Брат Люций покорно отправился передать мою просьбу. Как только он скрылся из виду, я пробрался в комнату Пьера Жюльена и вернул на место письмо епископа Жака Фурнье, не желая быть обвиненным еще и в воровстве, помимо моих прочих грехов. Само собой, действовал я весьма расторопно. И к возвращению брата Люция я опять стоял у дверей, всем своим видом выражая невинность и смирение.
— Отец Пьер Жюльен отказывается с вами разговаривать, — сообщил он мне.
— Скажите ему, что я пришел, чтобы слушать и повиноваться. Я заблуждался и теперь ищу его наставлений.
Брат Люций снова потащился вверх по лестнице. Вскоре он опять спустился с холодным и резким ответом:
— Отец Пьер Жюльен говорит, что он занят.
— Тогда я подожду, когда он освободится. Передайте ему это, пожалуйста, брат! Я буду здесь, когда я ему понадоблюсь.

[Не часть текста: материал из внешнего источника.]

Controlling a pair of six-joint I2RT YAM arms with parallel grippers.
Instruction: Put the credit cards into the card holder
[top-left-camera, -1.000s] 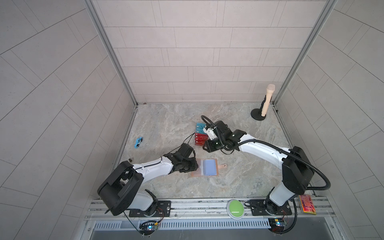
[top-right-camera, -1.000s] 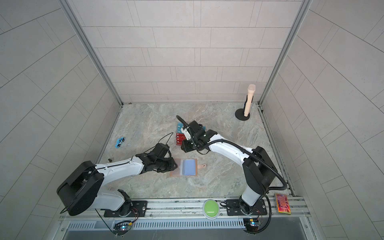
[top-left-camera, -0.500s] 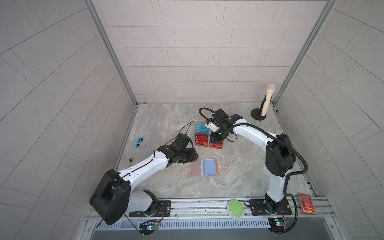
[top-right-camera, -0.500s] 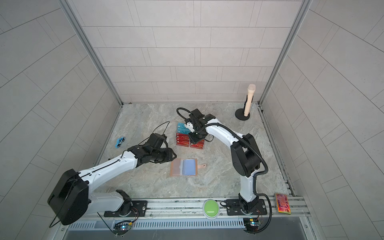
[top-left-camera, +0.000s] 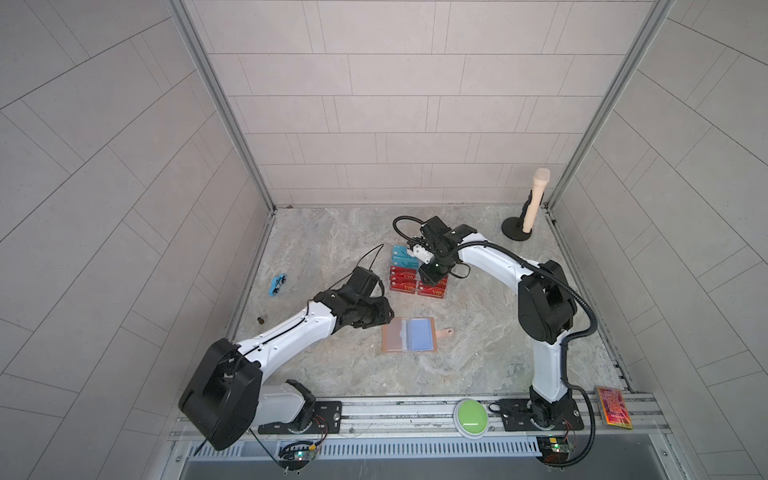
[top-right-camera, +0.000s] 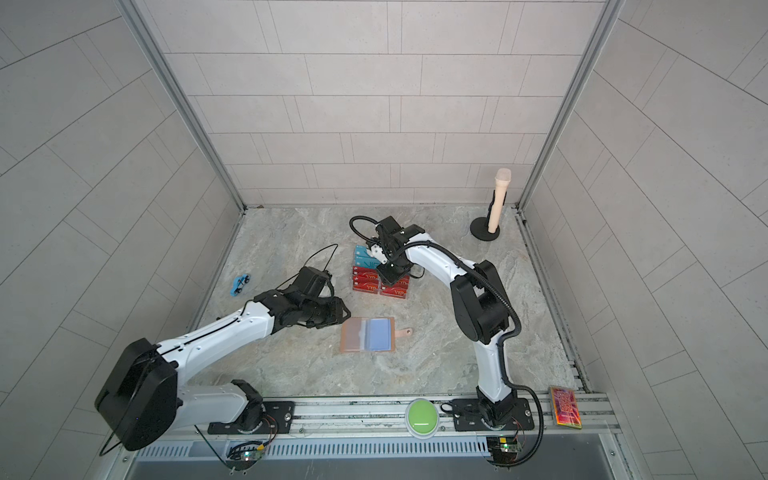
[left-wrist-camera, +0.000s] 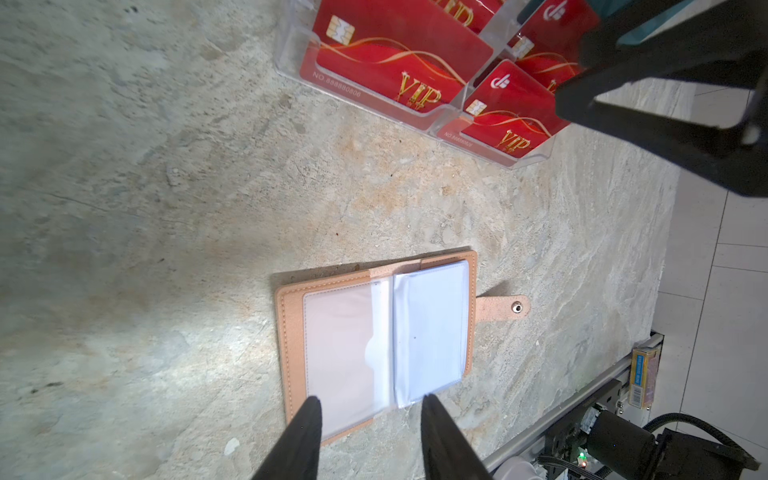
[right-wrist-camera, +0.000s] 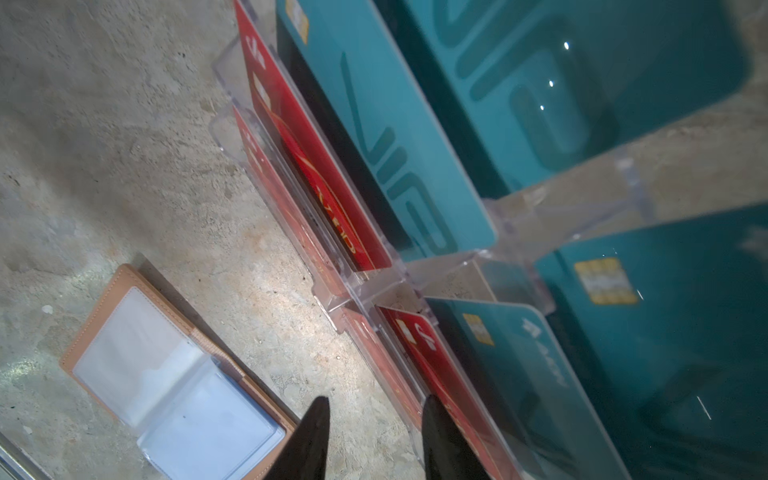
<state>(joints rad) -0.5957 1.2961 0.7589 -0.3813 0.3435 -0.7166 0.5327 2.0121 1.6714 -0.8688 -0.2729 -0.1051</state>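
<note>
The card holder (top-left-camera: 409, 335) (top-right-camera: 368, 335) lies open and flat on the marble table, tan-pink with clear and pale-blue pockets (left-wrist-camera: 428, 324) and its snap tab to the right. Red credit cards (top-left-camera: 403, 283) (left-wrist-camera: 390, 62) and teal credit cards (top-left-camera: 401, 259) (right-wrist-camera: 386, 137) stand in a clear tiered stand behind it. My left gripper (top-left-camera: 384, 318) (left-wrist-camera: 370, 401) hovers at the holder's left edge, open and empty. My right gripper (top-left-camera: 430, 276) (right-wrist-camera: 374, 401) hangs over the stand's front right tiers, open, with nothing between its fingers.
The clear acrylic stand (left-wrist-camera: 436, 114) holds all the cards. A microphone on a black base (top-left-camera: 534, 203) stands back right. A small blue toy (top-left-camera: 277, 284) lies at the left. A green button (top-left-camera: 471, 417) and an orange-pink patterned slab (top-left-camera: 614, 406) sit on the front rail.
The right arm has swung up and back, bringing its gripper from the stand's front to above it. The left gripper has lifted a little from the holder's left edge. Both jaws stand wider.
</note>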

И с тем я уселся на скамью и принялся читать покаянные псалмы. Как я и ожидал, заслышав звук моего голоса, хорошо поставленного (хотя, может, это мне так кажется), Пьер Жюльен мигом выскочил из скриптория, как почуявшая дым крыса из норы.

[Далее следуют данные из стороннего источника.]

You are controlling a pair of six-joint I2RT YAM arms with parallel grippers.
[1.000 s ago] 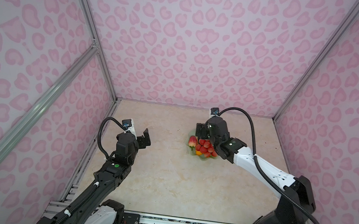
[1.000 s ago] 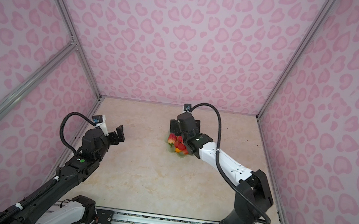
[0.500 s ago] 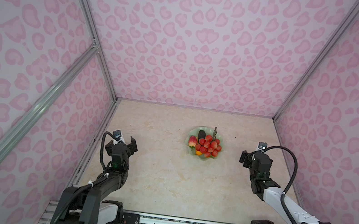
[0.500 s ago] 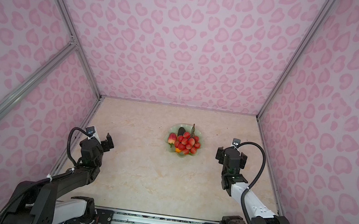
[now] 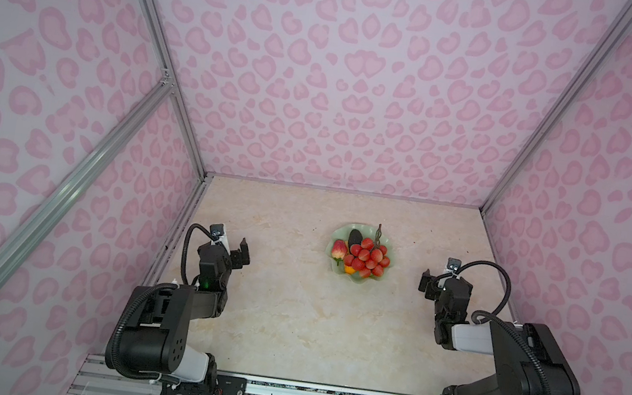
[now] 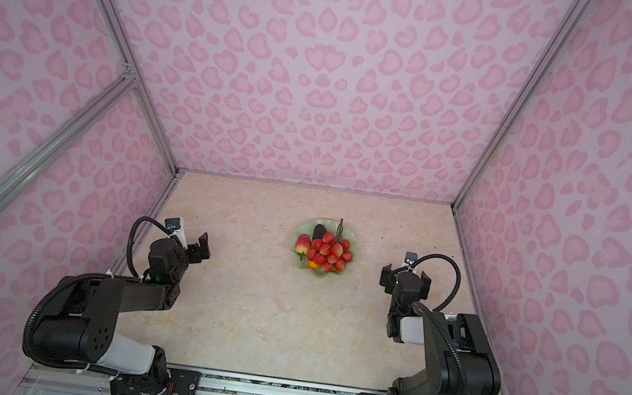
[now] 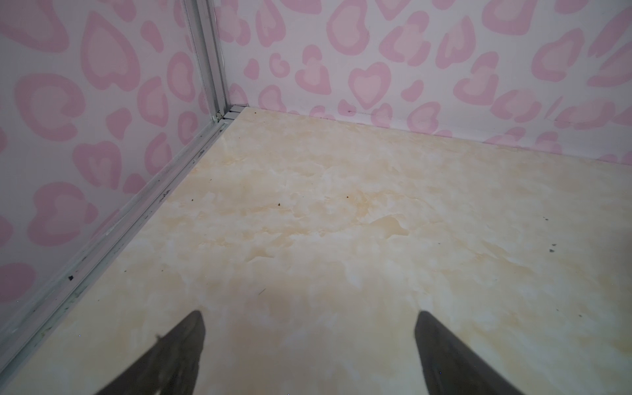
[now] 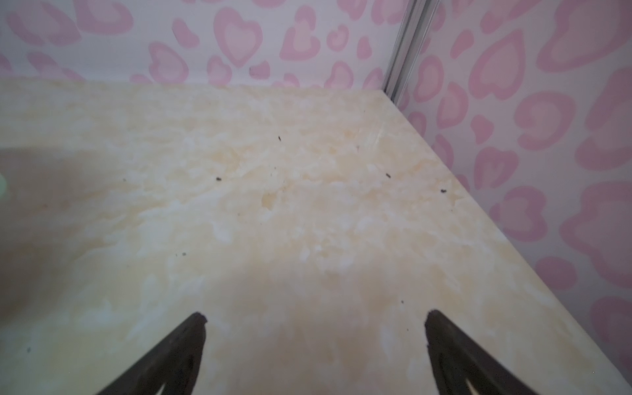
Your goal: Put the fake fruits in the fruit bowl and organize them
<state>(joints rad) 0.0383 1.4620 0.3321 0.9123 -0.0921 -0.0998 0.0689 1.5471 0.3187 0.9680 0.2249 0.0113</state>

— Замолчите! — заорал он сверху. — Что вам нужно? Вас сюда не звали!
— Отец мой, я пришел молить вас о милости. Я был глуп и своенравен. Я презрел мудрость и курил фимиам гордыне. Отец, я прошу у вас прощения.
— Я сейчас не могу это обсуждать, — отвечал он, и в самом деле озабоченный, растрепанный, потный и трепещущий. — Очень много работы: Раймон все еще не нашелся.
— Отец мой, позвольте мне быть вашим помощником. Вашей опорой. Позвольте мне только служить вам.
— Вы смеетесь надо мной.
— Нет! — Будучи полон страха за благополучие Иоанны и презрения к моей собственной недостойной гордыне, я говорил весьма убедительно. — Поистине говорю вам, я желаю отвергнуть своеволие. Я смирен и послушен, я вылит, как молоко, и сгущен, как сыр. Отец мой, простите меня. Я раздут гордыней, когда я должен думать только о своих грехах и о дне Страшного суда Господня. Я уподобился врагам Господа нашего, что поклоняются своему желудку и думают лишь о делах земных. Ваше приказание — это мой закон, отец мой. Повелевайте, и я послушаюсь — ибо я недостоин перед Богом. Я глуп, а язык глупого — гибель для него.
Как мне объяснить слезы, наполнившие мои глаза при этих словах? Возможно, это были слезы ненависти, однако была ли то ненависть, которую вызывали у меня мои собственные грехи, или Пьер Жюльен, или мои ужасные предчувствия, или все сразу — сейчас, по прошествии времени, судить я не берусь. Так или иначе, но они произвели желаемое действие. Пьер Жюльен, казалось, заколебался; он оглянулся и посмотрел в сторону скриптория, затем снова на меня. Он спустился на несколько ступеней.
— Вы и вправду раскаиваетесь? — спросил он с явным недоверием, хотя и менее сурово, чем можно было ожидать.
В ответ я упал на колени и закрыл лицо руками.